Biological Exuberance
- Author: Bruce Bagemihl
- Illustrator: John Megahan
- Publisher: St. Martin's Press
- Publication date: January 15, 1999
- ISBN: 0-312-19239-8

= Biological Exuberance =

1999 nonfiction book

Biological Exuberance: Animal Homosexuality and Natural Diversity is a 1999 nonfiction book by Canadian biologist Bruce Bagemihl with illustrations by John Megahan. The book, which describes examples of gender variance and homosexual behavior in animals, may be considered an early example of queer ecology, as it argues that queerness is as natural as heterosexuality due to its occurrence in non-human animals. The book compiles more than two centuries of relevant observations in over 400 species and was the first comprehensive book to be published on the topic.

== Contents ==
Biological Exuberance is separated into two parts. Part I, "A Polysexual, Polygendered World" discusses sexual behaviors in non-human animals as well as historical perspectives on animal homosexuality research and human attitudes towards such behaviors. Bagemihl examines and challenges the scientific assumptions that had been used to explain away or ignore the existence of homosexual behaviors in animals. Part II, "A Wondrous Bestiary" is a catalogue and discussion of scientifically observed variations of sexual behaviors in species of mammals and birds, with an attached appendix documenting such behaviors in insects, reptiles, amphibians, and fish. Few of the observations that Bagemihl references included photographs, with some of them having been documented before the invention of the camera, so scientific illustrator John Megahan was brought on to the project to provide illustrations.

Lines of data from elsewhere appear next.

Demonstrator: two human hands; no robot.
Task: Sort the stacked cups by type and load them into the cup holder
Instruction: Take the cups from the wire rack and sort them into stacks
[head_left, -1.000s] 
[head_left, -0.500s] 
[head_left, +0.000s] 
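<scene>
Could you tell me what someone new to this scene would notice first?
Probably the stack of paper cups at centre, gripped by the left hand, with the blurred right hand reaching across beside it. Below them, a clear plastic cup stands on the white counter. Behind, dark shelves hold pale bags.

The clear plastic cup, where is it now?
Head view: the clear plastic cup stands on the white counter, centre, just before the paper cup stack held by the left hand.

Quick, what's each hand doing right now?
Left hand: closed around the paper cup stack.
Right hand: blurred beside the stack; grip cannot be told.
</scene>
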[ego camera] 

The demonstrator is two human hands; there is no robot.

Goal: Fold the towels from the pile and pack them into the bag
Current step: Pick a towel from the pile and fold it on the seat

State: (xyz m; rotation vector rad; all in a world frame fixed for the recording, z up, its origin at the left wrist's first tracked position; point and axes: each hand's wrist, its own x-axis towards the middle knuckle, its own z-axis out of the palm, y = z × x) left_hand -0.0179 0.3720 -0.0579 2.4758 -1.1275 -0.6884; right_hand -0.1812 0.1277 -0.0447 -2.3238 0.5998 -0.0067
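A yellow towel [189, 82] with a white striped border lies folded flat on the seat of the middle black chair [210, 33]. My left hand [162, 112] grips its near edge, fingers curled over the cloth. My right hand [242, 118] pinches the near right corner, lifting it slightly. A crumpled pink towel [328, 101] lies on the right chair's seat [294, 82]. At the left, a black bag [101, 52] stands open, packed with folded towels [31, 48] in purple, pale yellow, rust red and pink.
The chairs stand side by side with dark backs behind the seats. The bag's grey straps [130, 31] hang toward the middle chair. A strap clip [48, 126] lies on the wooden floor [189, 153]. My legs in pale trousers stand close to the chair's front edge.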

== Reception and influence ==

A book review published in BioScience in 1999 calls the book "timely and original yet flawed", praising Bagemihl's writing style and contribution towards showing the richness of animal sexual behavior while finding weakness in how he attempts to raise and answer questions regarding homosexuality and evolution. A 2001 review in JAMA found Bagemihl's evidence of non-procreative heterosexual and homosexual behaviors in animals to be a convincing argument against the idea that such behaviors are "wrong" in humans, and that the book filled a void of scholarly accessible information on animal homosexuality.

Biological Exuberance was cited in an amicus curiae brief in Lawrence v. Texas, the case which struck down sodomy laws in the United States, and inspired "the first exhibition in the world dedicated to gay animals" entitled Against Nature? at the Natural History Museum of Oslo. The book also inspired Canadaland podcast A Field Guide to Gay Animals.